Any application that can understand RDF/OWL can correctly interpret
the meaning of any content that is marked up with RDF/OWL metadata. If
a news article that mentions "Paris" many times is marked up with
RDF/OWL metadata then any app that can understand that metadata can for
example, correctly determine that the article is about the place Paris,
Texas, not the place Paris, France, and not the person Paris Hilton
either. The application doesn’t have to do any fancy natural language
processing to know this. Even a relatively "dumb" application that has
no ability to do natural language processing can still make sense of a
document if it can at least understand RDF/OWL.

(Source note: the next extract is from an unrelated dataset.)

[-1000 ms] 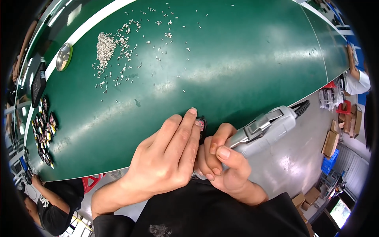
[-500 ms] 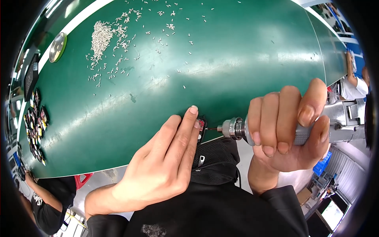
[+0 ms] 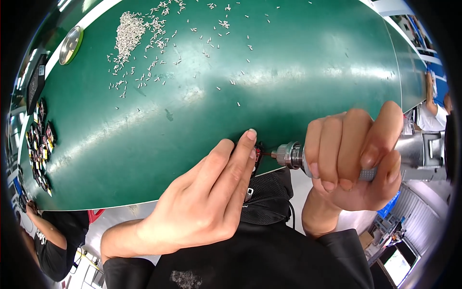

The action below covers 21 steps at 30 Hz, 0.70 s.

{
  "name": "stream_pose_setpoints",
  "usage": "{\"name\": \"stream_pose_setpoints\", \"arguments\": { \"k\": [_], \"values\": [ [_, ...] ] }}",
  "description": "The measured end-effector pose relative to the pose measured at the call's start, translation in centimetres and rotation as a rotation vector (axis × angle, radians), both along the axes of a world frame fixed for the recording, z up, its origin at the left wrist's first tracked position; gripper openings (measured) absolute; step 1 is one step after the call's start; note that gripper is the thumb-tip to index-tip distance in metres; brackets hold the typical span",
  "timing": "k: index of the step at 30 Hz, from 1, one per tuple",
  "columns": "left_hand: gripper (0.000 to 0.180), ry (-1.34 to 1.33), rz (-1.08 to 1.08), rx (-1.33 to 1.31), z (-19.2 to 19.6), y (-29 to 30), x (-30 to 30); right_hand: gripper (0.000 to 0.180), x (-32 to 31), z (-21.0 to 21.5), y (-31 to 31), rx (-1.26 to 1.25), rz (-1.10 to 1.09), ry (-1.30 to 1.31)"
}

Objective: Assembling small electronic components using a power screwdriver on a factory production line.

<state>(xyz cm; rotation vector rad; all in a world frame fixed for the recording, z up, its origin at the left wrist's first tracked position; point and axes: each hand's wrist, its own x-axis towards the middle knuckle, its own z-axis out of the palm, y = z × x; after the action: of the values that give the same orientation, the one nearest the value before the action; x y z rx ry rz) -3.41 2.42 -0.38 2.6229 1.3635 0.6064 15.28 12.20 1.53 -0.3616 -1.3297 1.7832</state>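
A: Where does the work sit at this moment?

B: Low in the frame, just right of centre, at the near edge of the green tabletop. A small dark part with red bits lies there, mostly hidden under the fingertips of the left hand, which presses flat on it, fingers stretched out, closed around nothing.

A: And the right hand?

B: It is clenched round a silver power screwdriver that lies almost level, coming in from the right edge. Its chuck and thin bit point left and meet the small part right beside the left fingertips.

A: What would doing this well call for?

B: Probably keeping the bit in line with the screw, the left hand's pressure steady so the part cannot twist, and the fingertips clear of the turning tip. The part is too covered to tell how the bit is seated.

A: Anything else nearby?

B: Loose small metal pins heaped and scattered in the upper left, well apart from the hands, and more dark parts along the left edge.
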Motion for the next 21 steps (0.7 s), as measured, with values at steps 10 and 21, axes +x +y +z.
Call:
{"name": "stream_pose_setpoints", "arguments": {
  "k": [10, 21],
  "values": [
    [0.040, 0.038, -0.060, -0.019, 0.9, 0.6, -1.3, 0.024, -2.2, 0.8, 0.0, 0.058, 0.029, -0.028],
    [0.036, 0.012, -0.058, 0.022, 1.0, -1.2, -2.0, 0.019, -3.4, 1.9, 3.1, 0.178, 0.622, 0.407]
  ]
}}
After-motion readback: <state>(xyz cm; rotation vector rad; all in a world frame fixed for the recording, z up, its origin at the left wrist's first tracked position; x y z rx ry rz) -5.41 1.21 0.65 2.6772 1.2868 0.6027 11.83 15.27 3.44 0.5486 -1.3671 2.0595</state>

So how does this explicit semantic markup in the form of
RDF/OWL metadata get into the document in the first place? Well it could have been added
automatically by some other software app that did natural language
processing on it, or it could have resulted from newspaper editors and/or
even readers categorizing and/or tagging the document with tags for places, people, etc. in
a manner not unlike how they tag content in services like Flickr today.
The main point here is that adding the semantic metadata does not require
the apps that create or consume consume the content to understand natural language, nor does it require people to be XML coders — even regular end-users can help to define
the semantics of content by simply tagging it. The Semantic Web provides a much
richer and more expressive framework for doing this than is currently available in Web 2.0 "tags," but it’s not that far off either.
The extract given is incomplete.